Subsim
- Website type: Entertainment
- Available in: English
- Founder: Neal Stevens
- Website: subsim.com
- Launched: Jan. 26, 1997
- Current status: Active

= Subsim =

Online publication

SUBSIM is an online publication founded by Neal Stevens in Jan. 1997 that focuses on naval and submarine computer game reviews, articles, and news. Subsim is short for Submarine simulator. Subsim's forums have been online since 1999, with archives back to 2001. Membership totals were 117,023 at August 2016, with approximately 7,700 active members daily. International meets have been held in London, Houston, Amsterdam, Copenhagen, Groton, Germany, and Tokyo.

Subsim is the media outlet for game publishers that feature naval content, a resource for military strategists, as well as a source of editorial comment on the state of PC computer simulations and games. Subsim members have been consultants and testers for game such as Enigma: Rising Tide, Silent Hunter II, Silent Hunter III, Dangerous Waters, Sub Command, Fleet Command, Destroyer Command, among others. Shortly after the release of the ill-fated Silent Hunter II, Ubisoft agreed to provide Subsim with the game source code to replace the rTime multiplayer engine with DirectPlay. Subsim members raised $10,000 to pay a programmer to make the improvements.

==Significant events==
1998 - Subsim gets their first industry interview: Mike Jones of Aces of the Deep answers a series of questions about his groundbreaking U-boat sim. Also, the Subsim Fix My 688(I) Campaign begins, designed to urge EA/Sonalysts into producing a no-cheat patch for Jane's 688(I).

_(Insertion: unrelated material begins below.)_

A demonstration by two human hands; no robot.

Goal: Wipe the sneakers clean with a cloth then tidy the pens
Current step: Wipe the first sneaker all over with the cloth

2002 - Subsim works with Ubisoft producer Carl Norman to initiate a broad reaching mod that will convert Silent Hunter II and Destroyer Command from the original MP engine (rTime) to Microsoft DirectPlay. The mod is deemed Projekt Messerwetzer (messerwetzer (ms-r-vt-zr-) n. [German] - A craftsman who sharpens old knives.) To avoid legal constraints, Projekt Messerwetzer is funded purely by donations and will be free to all. Subsim donates $1000 and Subsim players eventually raise $10,000 for the project. Multiplayer was significantly improved with this unofficial patch.

2003 - Subsim and Sub Club members meeting in London for the first Intercontinental Meeting.

2004 - Subsim Editor Neal Stevens attends the 2004 E3 convention in Los Angeles. First looks at Sid Meier's Pirates, Akella's PT Boats, and Ubisoft's Silent Hunter III reveal that 2005 will be a very good year for subsim players.

2006 - Neal Stevens of Subsim is invited aboard the new nuclear submarine USS Texas for a media tour. The Sept. 9 commissioning ceremony drew more than 10,000 guests and visitors to Galveston, including ship sponsor First Lady Laura Bush, Sens. Kay Bailey Hutchison and John Cornyn.

2007 - Subsim publishes the 2007 Submarine Almanac, celebrating 10 years on the web with a flotilla of stories, articles, and art from naval historians, subsim players, game developers, and Navy men. Foreword by Bestselling Author Joe Buff.

Abraham Zeegers of Netherlands, moderator and host of the 2005 Subsim meet, is found dead in his Amsterdam apartment, less than one week after he had testified at the Willem Holleeder trial. Dutch media discovered that although Abraham was a state witness in protective custody, he had a secret identity and was prominent in the Subsim forums.

2008 - Subsim's server is knocked offline by a transformer explosion and fire at The Planet Internet Services (ex. EV1 & Rackshack) Houston datacenter. At first, the Planet was able to restore power after two days but the datacenter's backup generator failed, and the website was down two more days.

2009 - Subsim hosts their fifth international meeting in Copenhagen, Denmark. Members shuttle to Kiel, Germany to tour , the only remaining Type VII U-boat and conduct dives onboard Peter Madsen's 18.2m (approx.) homebuilt submarine, UC3 Nautilus.

2010 - Subsim breaks the 50,000 member mark. The annual April Fools' Day prank causes a furor.

2016 - Swedish submarine game HMS Marulken is picked up as Subsim's first game production: Wolfpack.

2019 - Subsim and Usurpator release Wolfpack on Steam.

2022 - Subsim celebrates 25 years on the web.